African rice (Oryza glaberrima) is less important today than the other traditional crops, having been mostly replaced with Asian rice. But it, too, got a West African start. Last year in Current Biology, Vigouroux and his colleagues analyzed 163 varieties of the domesticated African rice and 83 samples of wild rice collected from west and east Africa. Their analysis showed the cultivated species has about half as much genetic diversity as the wild species, and that it arose from wild relatives in northern Mali. They also found that some of the same genetic changes central to the taming of Asian rice, such as a gene deletion that made the plant grow more erect, also played a part in the domestication of African rice.

Other researchers have tracked down additional genes that aided African rice domestication. In the March issue of PLOS Genetics, they described the evolution of genes that make rice seeds less likely to fall off the stalks. Such a detailed history is easier to piece together for African rice than Asian rice because so many wild populations are still intact, says evolutionary geneticist Michael Purugganan of New York University in New York City, who led the work. Studies in Africa "may tell us more about crop domestication than what people have learned about other crops elsewhere," he adds.

While Vigouroux focuses on climate to explain why agriculture arose in this part of Africa, archaeologist Sylvain Ozainne from the University of Geneva in Switzerland suggests movements of Saharan pastoralists helped initiate and spread a culture of crop growing, particularly of pearl millet. "Rather than a direct response to abrupt climatic change, the expansion of African agriculture may be better explained through a more complex process, which involved socioeconomic transformations," he says.

In Africa, as elsewhere, crop domestication was a long, drawn-out process.

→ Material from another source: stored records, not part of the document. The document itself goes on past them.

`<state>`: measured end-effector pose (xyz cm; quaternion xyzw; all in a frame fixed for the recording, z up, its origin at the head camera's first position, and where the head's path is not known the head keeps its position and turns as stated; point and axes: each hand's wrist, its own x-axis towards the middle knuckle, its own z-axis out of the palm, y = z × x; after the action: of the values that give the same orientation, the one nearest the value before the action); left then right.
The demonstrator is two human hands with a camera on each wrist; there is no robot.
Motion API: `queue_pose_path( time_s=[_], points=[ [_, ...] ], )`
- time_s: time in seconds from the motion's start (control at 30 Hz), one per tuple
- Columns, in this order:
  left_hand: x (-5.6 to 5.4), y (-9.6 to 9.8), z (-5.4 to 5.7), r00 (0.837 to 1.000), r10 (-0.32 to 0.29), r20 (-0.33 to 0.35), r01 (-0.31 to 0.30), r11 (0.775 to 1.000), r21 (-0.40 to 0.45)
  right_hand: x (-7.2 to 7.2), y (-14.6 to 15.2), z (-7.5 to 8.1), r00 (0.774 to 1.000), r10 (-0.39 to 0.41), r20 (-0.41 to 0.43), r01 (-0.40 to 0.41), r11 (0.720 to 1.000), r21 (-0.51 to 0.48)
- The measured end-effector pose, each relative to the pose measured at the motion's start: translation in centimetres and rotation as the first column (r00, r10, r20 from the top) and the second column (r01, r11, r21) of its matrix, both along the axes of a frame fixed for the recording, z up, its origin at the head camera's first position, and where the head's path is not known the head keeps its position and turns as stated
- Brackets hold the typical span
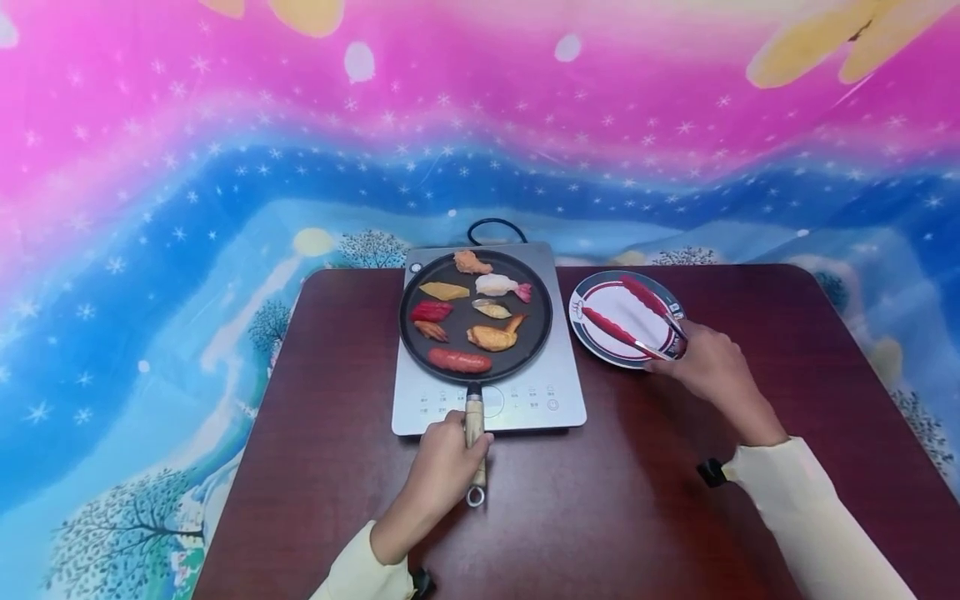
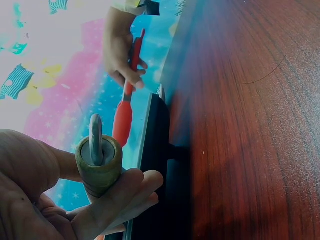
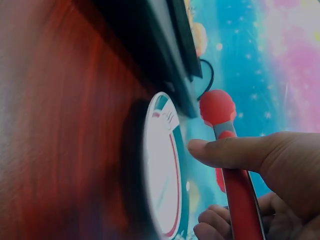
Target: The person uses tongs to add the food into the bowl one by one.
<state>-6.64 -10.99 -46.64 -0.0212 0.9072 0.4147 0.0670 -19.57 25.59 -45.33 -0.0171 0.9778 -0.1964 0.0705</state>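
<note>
My left hand (image 1: 442, 458) grips the wooden handle (image 1: 475, 412) of a black frying pan (image 1: 536, 333). In the left wrist view the handle's end (image 2: 102, 170) with its metal ring lies within the curled fingers. My right hand (image 1: 712, 367) holds red-tipped tongs (image 1: 615, 329), their arms spread over a white plate (image 1: 600, 302) with a dark rim. No food shows between the tips. Lying in the pan are a drumstick (image 1: 471, 262), a shrimp piece (image 1: 495, 286), a yellow slice (image 1: 444, 290), a red piece (image 1: 431, 311), a shellfish (image 1: 491, 309), a chicken wing (image 1: 495, 335) and a sausage (image 1: 459, 360).
Under the pan is a silver induction cooker (image 1: 566, 408), with a black cord (image 1: 497, 221) looping behind it. Both cooker and plate stand toward the back of a dark red-brown table (image 1: 337, 375). A colourful printed cloth (image 1: 450, 125) hangs behind the table.
</note>
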Motion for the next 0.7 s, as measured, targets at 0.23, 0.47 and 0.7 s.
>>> queue_pose_path(
  time_s=[0.23, 0.47, 0.7],
  points=[
    [0.0, 0.0, 0.0, 1.0, 0.013, 0.007, -0.013, 1.0, 0.002, 0.3, 1.7, -1.7, 0.998, -0.03, 0.051, 0.034, 0.997, -0.076],
    [0.1, 0.0, 0.0, 1.0, 0.009, -0.007, -0.009, 1.0, -0.007, 0.6, 2.4, -2.9, 0.989, -0.081, 0.124, 0.092, 0.992, -0.085],
    [0.1, 0.1, -0.2, 1.0, 0.005, -0.023, -0.005, 1.0, -0.013, 1.2, 2.7, -3.6, 0.987, -0.082, 0.137, 0.093, 0.993, -0.077]
  ],
)
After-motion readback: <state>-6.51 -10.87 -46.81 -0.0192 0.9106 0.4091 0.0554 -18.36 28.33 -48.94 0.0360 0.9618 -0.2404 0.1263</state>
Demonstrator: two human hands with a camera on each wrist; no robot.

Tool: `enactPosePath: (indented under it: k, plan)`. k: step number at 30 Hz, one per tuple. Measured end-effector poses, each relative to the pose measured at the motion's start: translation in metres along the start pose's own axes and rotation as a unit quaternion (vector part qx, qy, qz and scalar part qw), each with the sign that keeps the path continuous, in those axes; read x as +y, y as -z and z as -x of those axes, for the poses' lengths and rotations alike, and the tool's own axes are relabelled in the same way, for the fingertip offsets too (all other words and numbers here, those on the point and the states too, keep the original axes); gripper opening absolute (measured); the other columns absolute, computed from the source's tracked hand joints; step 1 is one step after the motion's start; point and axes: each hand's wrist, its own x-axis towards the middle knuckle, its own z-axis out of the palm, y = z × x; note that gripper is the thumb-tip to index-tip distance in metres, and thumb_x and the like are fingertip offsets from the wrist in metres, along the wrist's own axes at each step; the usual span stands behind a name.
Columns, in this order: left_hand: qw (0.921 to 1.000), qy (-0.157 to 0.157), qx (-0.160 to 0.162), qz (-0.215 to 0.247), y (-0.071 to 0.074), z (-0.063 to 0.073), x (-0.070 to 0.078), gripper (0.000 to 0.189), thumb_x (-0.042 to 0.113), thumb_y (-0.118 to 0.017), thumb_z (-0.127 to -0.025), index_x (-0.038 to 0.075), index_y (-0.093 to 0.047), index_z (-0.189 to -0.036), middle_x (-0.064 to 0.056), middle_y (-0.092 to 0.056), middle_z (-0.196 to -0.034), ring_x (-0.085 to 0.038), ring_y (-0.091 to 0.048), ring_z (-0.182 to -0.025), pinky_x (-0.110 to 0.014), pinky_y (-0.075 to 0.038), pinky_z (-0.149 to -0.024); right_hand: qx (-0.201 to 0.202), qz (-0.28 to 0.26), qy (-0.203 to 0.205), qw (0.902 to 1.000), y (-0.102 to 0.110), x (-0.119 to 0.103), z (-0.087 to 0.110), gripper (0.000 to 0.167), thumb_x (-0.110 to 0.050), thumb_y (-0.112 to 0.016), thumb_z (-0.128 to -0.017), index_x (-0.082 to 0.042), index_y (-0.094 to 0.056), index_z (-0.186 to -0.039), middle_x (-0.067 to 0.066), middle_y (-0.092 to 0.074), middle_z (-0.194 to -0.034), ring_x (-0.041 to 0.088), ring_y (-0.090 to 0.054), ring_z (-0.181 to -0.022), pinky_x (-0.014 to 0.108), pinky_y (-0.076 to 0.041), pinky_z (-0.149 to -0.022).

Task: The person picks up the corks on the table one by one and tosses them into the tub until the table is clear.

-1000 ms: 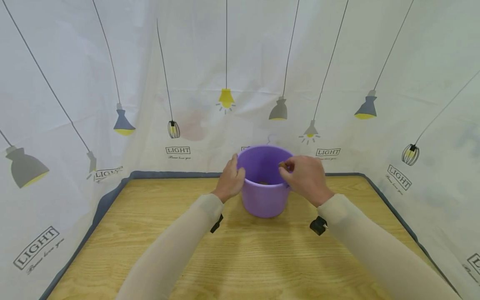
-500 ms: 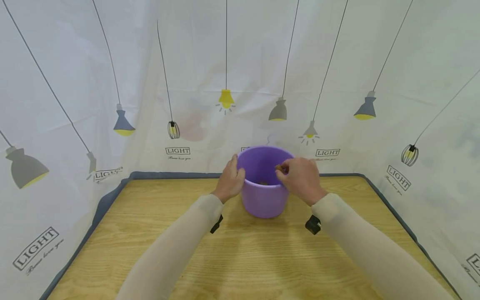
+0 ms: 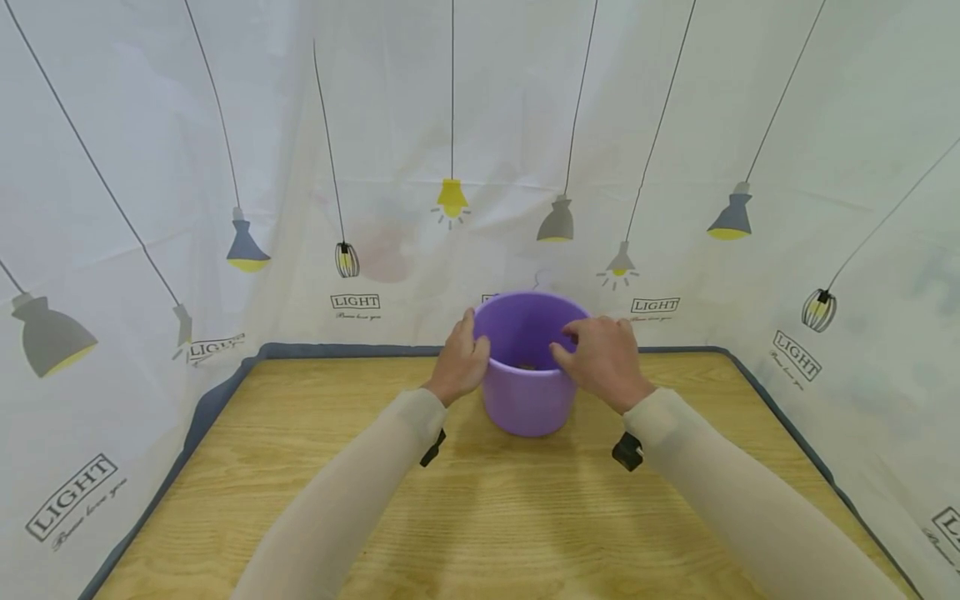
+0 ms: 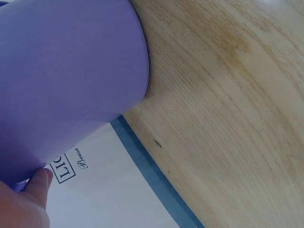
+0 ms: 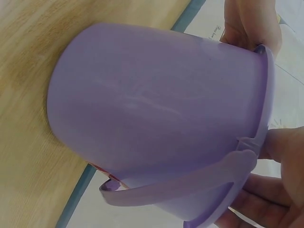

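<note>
A purple plastic bucket [image 3: 529, 402] stands upright near the table's far side. My left hand [image 3: 459, 362] grips its rim on the left, with the thumb at the front and the fingers around the outside. Over the right side of the rim is my right hand [image 3: 603, 354], thumb and fingers apart, with nothing visible between them. In the right wrist view its fingers [image 5: 266, 204] extend past the rim, partly hidden behind it. The bucket's handle [image 5: 166, 190] hangs down on that side. A small brown thing [image 3: 528, 367] shows low inside the bucket, mostly hidden by the front rim.
The wood-grain table [image 3: 480, 517] spreads in front of the bucket. White cloth [image 3: 420, 125] printed with lamps surrounds it at the back and both sides, with a blue-grey border [image 3: 360, 349] along the table's edge.
My right hand has moved a little left over the bucket. Its thumb and fingers have parted, and the small brown piece they pinched is gone from them. The left hand keeps its place.
</note>
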Motion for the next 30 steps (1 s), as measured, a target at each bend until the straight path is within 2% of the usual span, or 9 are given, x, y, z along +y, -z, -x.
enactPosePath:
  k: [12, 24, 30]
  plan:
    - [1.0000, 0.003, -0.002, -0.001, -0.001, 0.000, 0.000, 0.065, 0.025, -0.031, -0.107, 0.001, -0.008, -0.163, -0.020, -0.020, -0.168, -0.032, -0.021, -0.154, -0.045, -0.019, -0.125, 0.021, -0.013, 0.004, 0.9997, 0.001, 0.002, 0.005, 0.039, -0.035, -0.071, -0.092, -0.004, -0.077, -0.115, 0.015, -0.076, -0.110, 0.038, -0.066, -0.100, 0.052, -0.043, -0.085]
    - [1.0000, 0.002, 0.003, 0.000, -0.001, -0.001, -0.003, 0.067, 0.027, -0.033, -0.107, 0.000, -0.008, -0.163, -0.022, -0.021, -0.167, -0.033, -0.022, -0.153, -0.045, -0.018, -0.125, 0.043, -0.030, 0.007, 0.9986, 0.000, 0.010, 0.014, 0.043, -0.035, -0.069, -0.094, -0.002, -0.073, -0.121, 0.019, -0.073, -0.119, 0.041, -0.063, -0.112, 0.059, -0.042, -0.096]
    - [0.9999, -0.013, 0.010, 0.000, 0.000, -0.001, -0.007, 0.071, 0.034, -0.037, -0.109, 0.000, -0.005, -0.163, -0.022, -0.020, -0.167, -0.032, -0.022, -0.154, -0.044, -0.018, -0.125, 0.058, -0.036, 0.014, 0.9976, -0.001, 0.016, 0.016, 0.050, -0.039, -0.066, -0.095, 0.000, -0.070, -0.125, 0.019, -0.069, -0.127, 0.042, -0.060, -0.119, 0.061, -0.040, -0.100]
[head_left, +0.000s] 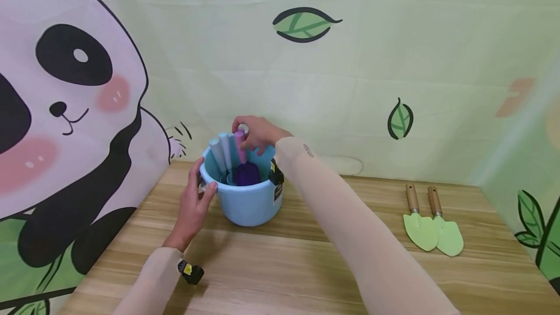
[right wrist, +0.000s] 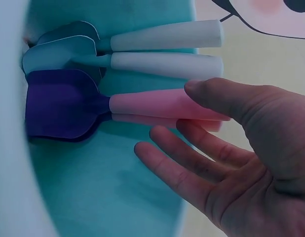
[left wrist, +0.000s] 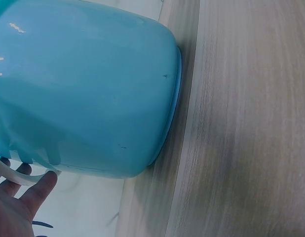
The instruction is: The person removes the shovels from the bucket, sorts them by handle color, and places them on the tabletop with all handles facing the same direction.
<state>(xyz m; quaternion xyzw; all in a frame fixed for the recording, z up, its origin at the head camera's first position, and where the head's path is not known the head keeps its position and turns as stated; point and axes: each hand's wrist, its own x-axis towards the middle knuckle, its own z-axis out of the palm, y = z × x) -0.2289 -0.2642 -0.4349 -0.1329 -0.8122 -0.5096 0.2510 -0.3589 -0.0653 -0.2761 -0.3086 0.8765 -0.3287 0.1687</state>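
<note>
A light blue bucket (head_left: 249, 205) stands on the table, several small shovels upright inside it. At its left side, my left hand (head_left: 197, 208) grips the bucket, thumb at the rim; in the left wrist view its fingers are around a pale curved handle (left wrist: 17, 177). My right hand (head_left: 262, 135) reaches over the opening and pinches a pink-handled shovel (right wrist: 147, 103) near the handle's end. A second pink handle (right wrist: 162, 121) lies close behind it; the visible blade (right wrist: 61, 103) is dark purple. Beside them lean two shovels with pale handles (right wrist: 165, 64) and teal blades (right wrist: 58, 57).
Two green-bladed trowels (head_left: 420, 230) with wooden handles lie on the right of the wood-grain table (head_left: 271, 271), blades overlapping. Behind it hangs a pale green backdrop (head_left: 245, 62) with leaves and a large panda (head_left: 74, 96). A thin cord loop (head_left: 350, 159) shows behind the right arm.
</note>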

It happened outside the Niger River Basin as well. Sorghum was likely tamed in East Africa. Last month, Nature Plants published a genetic analysis of wild and domesticated sorghum samples excavated from an archaeological site in Egypt that spans several thousands years. It showed that early farmers either deliberately crossed this crop—now the sixth most widely grown in the world—with wild relatives and with domesticates from other places, or cultivated varieties that naturally interbred.

All this genetic exchange ultimately helped improve the final crop, says Emuobosa Akpo Orijemie, an archaeobotanist at the University of Ibadan in Nigeria. The new findings, he adds, "speak about how intelligent our ancestors were in terms of selecting and managing crops for a variety of uses."

*Correction, 3 May, 9:50 a.m.: An earlier version of this story misstated that the Nok were Saharan pastoralists.